Between 250 and 300 of Ansar’s estimated 700 guerrillas were killed in the fighting that began Friday, Talabani said. An additional 300, including at least four leaders, fled to Iran. They surrendered their arms and were detained, according to Kurdish officials who said the PUK is negotiating with Iran to have them extradited. Other militants scattered to three mountain pockets, where they have continued to sporadically battle U.S. and Kurdish forces.

“We still got a couple holed up in the caves,” said one U.S. officer. “We’ve got guards outside. They’ll either come out, get blown up or starve to death.”

The firepower that struck Ansar could be seen on the dirt road to Sargat.

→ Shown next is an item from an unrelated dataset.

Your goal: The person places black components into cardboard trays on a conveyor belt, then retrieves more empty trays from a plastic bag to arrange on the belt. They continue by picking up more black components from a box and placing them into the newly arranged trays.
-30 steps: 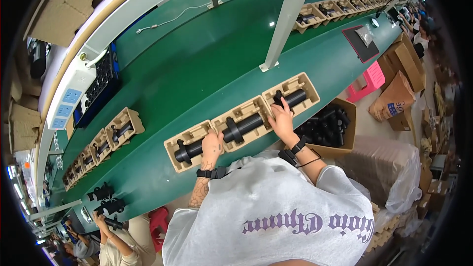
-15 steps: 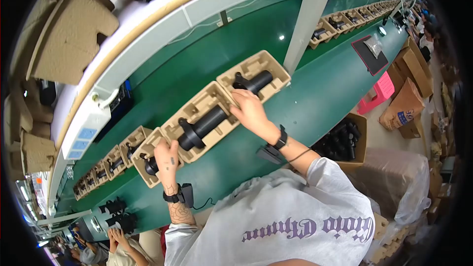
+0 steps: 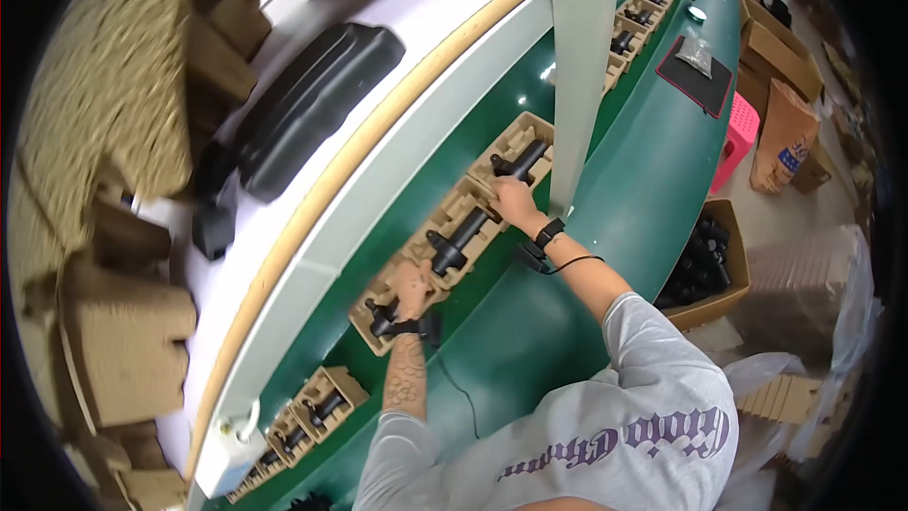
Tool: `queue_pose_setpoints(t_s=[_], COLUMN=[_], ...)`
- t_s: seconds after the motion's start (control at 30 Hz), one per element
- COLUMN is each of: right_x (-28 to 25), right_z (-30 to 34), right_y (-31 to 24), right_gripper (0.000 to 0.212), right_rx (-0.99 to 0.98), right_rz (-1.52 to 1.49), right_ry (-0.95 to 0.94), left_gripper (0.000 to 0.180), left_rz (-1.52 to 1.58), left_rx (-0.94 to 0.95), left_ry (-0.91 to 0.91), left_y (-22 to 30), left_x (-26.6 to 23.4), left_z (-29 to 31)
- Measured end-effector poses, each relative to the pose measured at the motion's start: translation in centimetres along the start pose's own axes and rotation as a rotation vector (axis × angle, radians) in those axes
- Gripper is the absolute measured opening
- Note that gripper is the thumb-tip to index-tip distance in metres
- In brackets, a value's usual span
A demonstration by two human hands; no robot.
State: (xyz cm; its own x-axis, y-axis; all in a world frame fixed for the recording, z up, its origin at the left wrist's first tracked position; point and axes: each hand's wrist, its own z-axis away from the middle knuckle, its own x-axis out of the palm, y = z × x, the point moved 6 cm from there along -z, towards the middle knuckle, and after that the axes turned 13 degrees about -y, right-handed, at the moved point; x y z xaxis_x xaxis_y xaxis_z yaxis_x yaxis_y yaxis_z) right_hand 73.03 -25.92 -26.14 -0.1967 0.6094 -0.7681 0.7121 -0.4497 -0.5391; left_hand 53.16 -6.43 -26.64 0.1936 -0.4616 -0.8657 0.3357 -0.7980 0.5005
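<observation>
Gripping a slanting row of three rectangular, moulded, cardboard-like brown trays (image 3: 445, 220) mid-frame, two hands hold on at the seams: left hand (image 3: 411, 289) between lower and middle trays, right hand (image 3: 514, 202) between middle and upper. Each cradles one black tubular part (image 3: 463, 235), three altogether; the left fingertips look too blurred to place. A smooth green table (image 3: 643, 208) spans centre-right.

From my end I see ornate purple lettering (image 3: 619, 447) upside down across the grey shirt (image 3: 558, 424) at the lower right of the frame. Toward the right edge, a brown sack (image 3: 787, 123) carries blue print (image 3: 789, 155) too small for me to make out.
</observation>
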Motion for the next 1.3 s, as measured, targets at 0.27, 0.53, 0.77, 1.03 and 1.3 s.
queue_pose_setpoints(t_s=[0.27, 0.53, 0.77, 1.03, 1.3], right_x=[-1.0, 0.8, 4.7, -3.1, -6.8], right_z=[0.8, 7.4, 28.1, 25.9, 2.0], right_y=[-1.9, -9.9, -12.3, -6.9, -0.5], right_gripper=[0.023, 0.042, 0.046, 0.028, 0.028], right_rx=[0.188, 0.033, 0.188, 0.300, 0.072], right_rz=[0.119, -0.036, -0.082, -0.361, -0.150], right_ry=[0.167, 0.321, -0.152, 0.387, 0.014], left_gripper=[0.047, 0.044, 0.040, 0.046, 0.048], left_rz=[0.101, 0.177, -0.004, -0.022, 0.064], left_rx=[-0.118, 0.102, 0.095, -0.059, -0.201], left_ry=[-0.039, 0.159, 0.063, -0.027, -0.188], left_y=[-0.7, -2.7, 0.3, 0.6, -3.9], left_x=[1.5, 2.2, 0.7, 0.2, 1.3], left_z=[-0.8, -0.5, -0.6, -0.3, 0.1])
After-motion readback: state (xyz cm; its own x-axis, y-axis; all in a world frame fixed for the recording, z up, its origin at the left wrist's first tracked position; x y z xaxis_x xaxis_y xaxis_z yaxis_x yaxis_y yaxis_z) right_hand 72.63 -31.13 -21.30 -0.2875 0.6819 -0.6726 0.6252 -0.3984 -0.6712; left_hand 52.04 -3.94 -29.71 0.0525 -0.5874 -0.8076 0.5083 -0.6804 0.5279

Winding out of the village of Gulp, the road passed Ansar’s cemetery. Thirty-seven anonymous graves of raised dirt and rock looked out over the valley. An additional 29 graves were empty, three of them littered with bullet casings, suggesting Ansar fighters used them as bunkers during their retreat.

The road bent again, passing a blown-up truck and cutting a hard left before rising to Sargat, where nine bomb craters and smashed stone and cement were flecked with clothes, munitions boxes and papers. In February, Secretary of State Colin L. Powell had shown a slide of a Sargat facility to the United Nations, alleging that it was an Ansar “poison factory” where chemical agents were being manufactured.

On Sunday, Air Force Gen. Richard B. Myers, chairman of the Joint Chiefs of Staff, revived those allegations. Appearing on CNN’s “Late Edition,” he described the site as a place “where Ansar al Islam and Al Qaeda had been working on poisons.” He also alleged that traces of the poison ricin found by London police in a raid early this year “probably” came from the site. “At least the operatives and maybe some of the formulas came from” there, he said.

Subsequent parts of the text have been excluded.